OpenClaw Issue Digest: Tooling Regressions and Multi-Agent Orchestration Gaps

The recent window of activity in the OpenClaw repository highlights a period of significant architectural tension. While the project continues to expand its multi-agent capabilities, several high-severity regressions in the core execution engine—particularly concerning tool calls and the Codex runtime—have emerged, threatening the stability of automated workflows.

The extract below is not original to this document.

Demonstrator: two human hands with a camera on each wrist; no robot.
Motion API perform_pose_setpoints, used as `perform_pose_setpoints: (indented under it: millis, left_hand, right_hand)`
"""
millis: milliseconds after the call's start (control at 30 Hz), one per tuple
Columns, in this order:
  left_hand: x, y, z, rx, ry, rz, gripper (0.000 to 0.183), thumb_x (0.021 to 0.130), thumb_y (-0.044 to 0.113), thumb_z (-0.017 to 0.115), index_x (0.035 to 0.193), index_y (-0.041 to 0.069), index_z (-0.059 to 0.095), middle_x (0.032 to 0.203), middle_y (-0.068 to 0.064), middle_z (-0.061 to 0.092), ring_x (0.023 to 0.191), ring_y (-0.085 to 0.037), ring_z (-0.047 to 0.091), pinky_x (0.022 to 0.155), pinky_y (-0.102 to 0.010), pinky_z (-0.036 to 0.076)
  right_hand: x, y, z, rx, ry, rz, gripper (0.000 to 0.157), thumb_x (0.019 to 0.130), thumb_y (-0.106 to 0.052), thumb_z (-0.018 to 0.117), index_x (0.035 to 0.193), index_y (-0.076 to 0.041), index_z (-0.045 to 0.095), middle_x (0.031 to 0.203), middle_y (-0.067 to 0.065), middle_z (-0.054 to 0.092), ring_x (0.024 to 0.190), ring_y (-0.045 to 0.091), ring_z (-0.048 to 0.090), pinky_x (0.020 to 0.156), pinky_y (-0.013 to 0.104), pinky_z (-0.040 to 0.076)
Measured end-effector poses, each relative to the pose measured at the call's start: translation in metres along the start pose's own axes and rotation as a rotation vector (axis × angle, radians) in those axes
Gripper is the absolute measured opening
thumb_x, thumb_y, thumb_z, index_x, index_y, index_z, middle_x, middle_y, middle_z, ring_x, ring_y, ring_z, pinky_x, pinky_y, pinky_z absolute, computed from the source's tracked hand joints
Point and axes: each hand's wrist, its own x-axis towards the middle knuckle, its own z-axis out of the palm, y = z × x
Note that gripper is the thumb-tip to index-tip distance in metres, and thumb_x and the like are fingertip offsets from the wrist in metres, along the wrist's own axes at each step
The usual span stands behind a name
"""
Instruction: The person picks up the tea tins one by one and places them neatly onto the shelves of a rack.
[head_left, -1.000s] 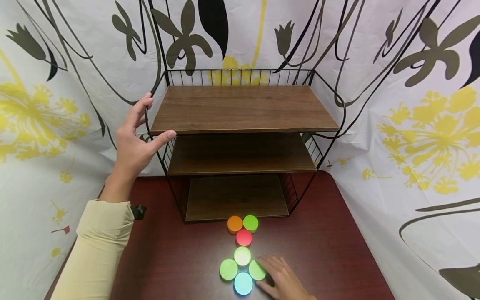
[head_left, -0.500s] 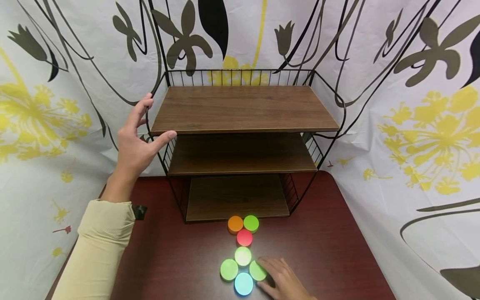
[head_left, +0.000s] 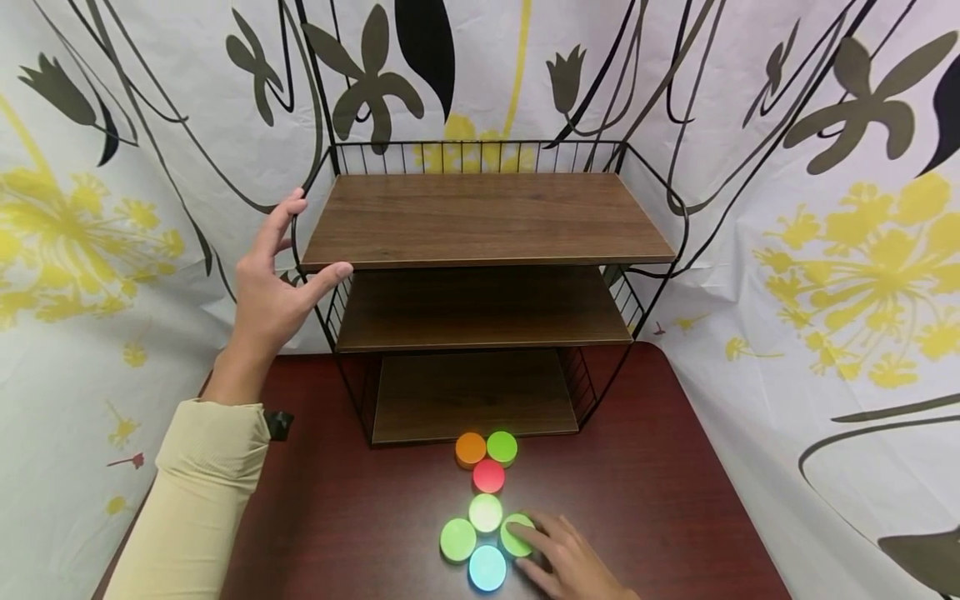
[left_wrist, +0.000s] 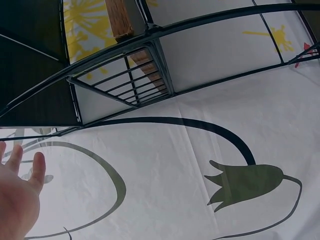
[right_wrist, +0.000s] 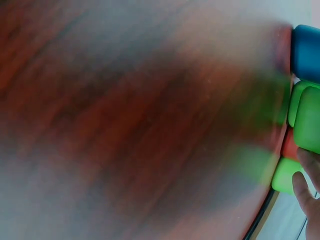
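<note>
My left hand is at the left side of a black wire rack with brown shelves. Its thumb reaches the top shelf's front corner, and its spread fingers lie along the curved wire outside. On the table, my right hand holds a thick green disc, its index finger on the top and its thumb low at the side. Beside that disc lie a blue disc, a second green disc and a pale green one. Farther back sit red, orange and bright green discs.
The rack's middle shelf and bottom shelf sit under the top one. Its lowest edge stands just behind the orange and bright green discs on the dark red table. A flower-patterned white cloth hangs around the back and sides.
My right index finger has shifted left onto the green disc's top, and that disc has moved very slightly toward the rack. My left hand and the other discs stay put.
</note>
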Motion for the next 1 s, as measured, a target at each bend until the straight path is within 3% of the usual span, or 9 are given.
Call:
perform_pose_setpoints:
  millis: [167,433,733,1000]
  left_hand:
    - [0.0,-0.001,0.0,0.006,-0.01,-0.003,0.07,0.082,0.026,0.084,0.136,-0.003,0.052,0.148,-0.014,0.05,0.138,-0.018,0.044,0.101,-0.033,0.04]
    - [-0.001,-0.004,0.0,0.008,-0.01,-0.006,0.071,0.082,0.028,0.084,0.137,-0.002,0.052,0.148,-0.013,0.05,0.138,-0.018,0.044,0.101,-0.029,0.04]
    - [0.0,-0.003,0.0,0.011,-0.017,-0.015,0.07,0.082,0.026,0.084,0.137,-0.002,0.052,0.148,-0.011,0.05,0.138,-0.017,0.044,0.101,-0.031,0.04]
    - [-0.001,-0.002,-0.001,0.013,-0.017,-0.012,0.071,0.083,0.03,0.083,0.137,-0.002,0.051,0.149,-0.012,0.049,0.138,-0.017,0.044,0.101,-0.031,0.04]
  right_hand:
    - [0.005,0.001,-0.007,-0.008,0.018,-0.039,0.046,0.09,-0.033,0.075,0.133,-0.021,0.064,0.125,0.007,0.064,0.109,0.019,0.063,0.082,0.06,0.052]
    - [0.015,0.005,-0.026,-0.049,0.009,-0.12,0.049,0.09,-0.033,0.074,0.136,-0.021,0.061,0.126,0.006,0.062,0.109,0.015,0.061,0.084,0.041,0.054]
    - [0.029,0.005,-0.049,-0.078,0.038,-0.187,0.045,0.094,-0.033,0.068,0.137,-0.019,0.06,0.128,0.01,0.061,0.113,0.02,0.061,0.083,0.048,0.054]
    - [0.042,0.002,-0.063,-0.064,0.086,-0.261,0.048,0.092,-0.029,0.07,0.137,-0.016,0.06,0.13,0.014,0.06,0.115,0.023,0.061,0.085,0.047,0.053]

Simultaneously, there is a clear trend toward "production-grade" requirements. Contributors are increasingly requesting deterministic cost governance, structured agent handoffs, and better observability for long-running tasks, signaling a shift from experimental agent use to deployed automation.

Open Issues

Critical Regressions & Stability

Several issues point to a breakdown in the reliability of tool execution and runtime stability:

Codex Runtime Stalls: Issue #83109 reports a critical regression where Codex-runtime agents stall indefinitely during tool-using turns. This is attributed to hardcoded features.code_mode_only: true flags in the @openclaw/codex plugin, which force a synthetic JS-eval tool that fails to trigger the necessary task_complete events.
Tool Call Hangs: Issue #83546 describes a regression in v2026.5.12 where tool outputs frequently hang in WebChat, specifically when tools produce large outputs. This is compounded by reports of commands.log stopping entirely after gateway restarts.
Codex Dynamic Tooling: Issue #83474 highlights sessions getting stuck in blocked_tool_call state even after successful execution of dynamic bash commands in the Codex harness.
Event Loop Degradation: Multiple reports (#82936, #77115) indicate severe event-loop stalls and high CPU usage under subagent load, with some cases seeing P99 delays of over 12 seconds, leading to CLI timeouts and SIGKILLs.

Multi-Agent & Orchestration Gaps

As users deploy more complex agent swarms, the limitations of the current hierarchical delegation model have become apparent:

Silent Spawn Failures: Issue #83557 reveals that ad-hoc subagent spawns on OpenAI GPT models fail silently if any thinking level other than off is requested.
Information Silos: A comprehensive RFC (#35203) proposes a "Multi-Agent Collaboration Stack" to solve the problem of isolated workspaces. The proposal suggests a shared "Blackboard" for discoveries and a layered memory system (Private/Team/Global) to prevent redundant research.
Handoff Fragility: Issue #33478 argues that the current REPLY_SKIP logic for agent-to-agent handoffs is too fragile, as any conversational chatter from the LLM (e.g., "Success!") kills the internal announce loop.

Infrastructure & Security

Sandbox Escapes: Issue #17931 points out a security gap where skill directories are copied into writable sandbox workspaces, allowing agents to potentially modify their own instructions.
SSRF Risks: Issue #38931 requests a "confirm" mode for private network access to balance the need for local NAS/router management with the risk of malicious internal scanning.
Auth Regressions: Issue #83558 reports that the device-code authentication method for OpenAI Codex was dropped in v2026.5.12, blocking headless VPS installs.

Key Themes

1. The "Production-Grade" Shift

There is a recurring theme of moving away from "best-effort" AI behavior toward deterministic control. This is evident in requests for:

Cost Governance: Requests for per-turn model overrides (#83565) and global token budgets (#35203) to prevent "token runaway" in multi-agent loops.
Deterministic Execution: Proposals for a payload.kind = "exec" for cron jobs (#18160) to bypass the LLM entirely for simple scripts.
Observability: A strong demand for human-readable live progress logs (#83441) to replace the need for parsing raw trajectory JSONL files.

2. Modality Expansion

Users are pushing the boundaries of what agents can "sense" and "do":

Audio Integration: Requests to treat audio files as multimodal attachments (#35835) rather than raw binary text.
Native Search: A push to leverage the free native web search capabilities of Gemini and GLM (#17925) instead of relying on paid third-party APIs.

3. UX Refinement for Power Users

As the toolset grows, the UI is lagging. Key requests include a persistent "Active Agent" indicator in the dashboard (#30861) and better conversation management/categorization in WebChat (#27526).

Action Required

Immediate Attention (P0/P1)

Fix Codex Runtime Flags: Resolve the hardcoded code_mode_only flags in @openclaw/codex to restore tool-using capabilities for Codex agents (#83109).
Address Event Loop Stalls: Investigate the diagnostic event dispatch path to prevent the gateway from starving the main event loop during concurrent agent bursts (#82936).
Restore Device-Code Auth: Re-implement the device-code flow for Codex to unblock headless installations (#83558).

Blocked or High-Severity

Subagent Spawn Logic: Fix the silent failure of OpenAI-family subagent spawns when reasoning is enabled (#83557).
Sandbox Security: Implement read-only bind mounts for skill directories to prevent agent self-modification (#17931).
WebChat Hangs: Diagnose the I/O or streaming issue causing tool outputs to stall in v2026.5.12 (#83546).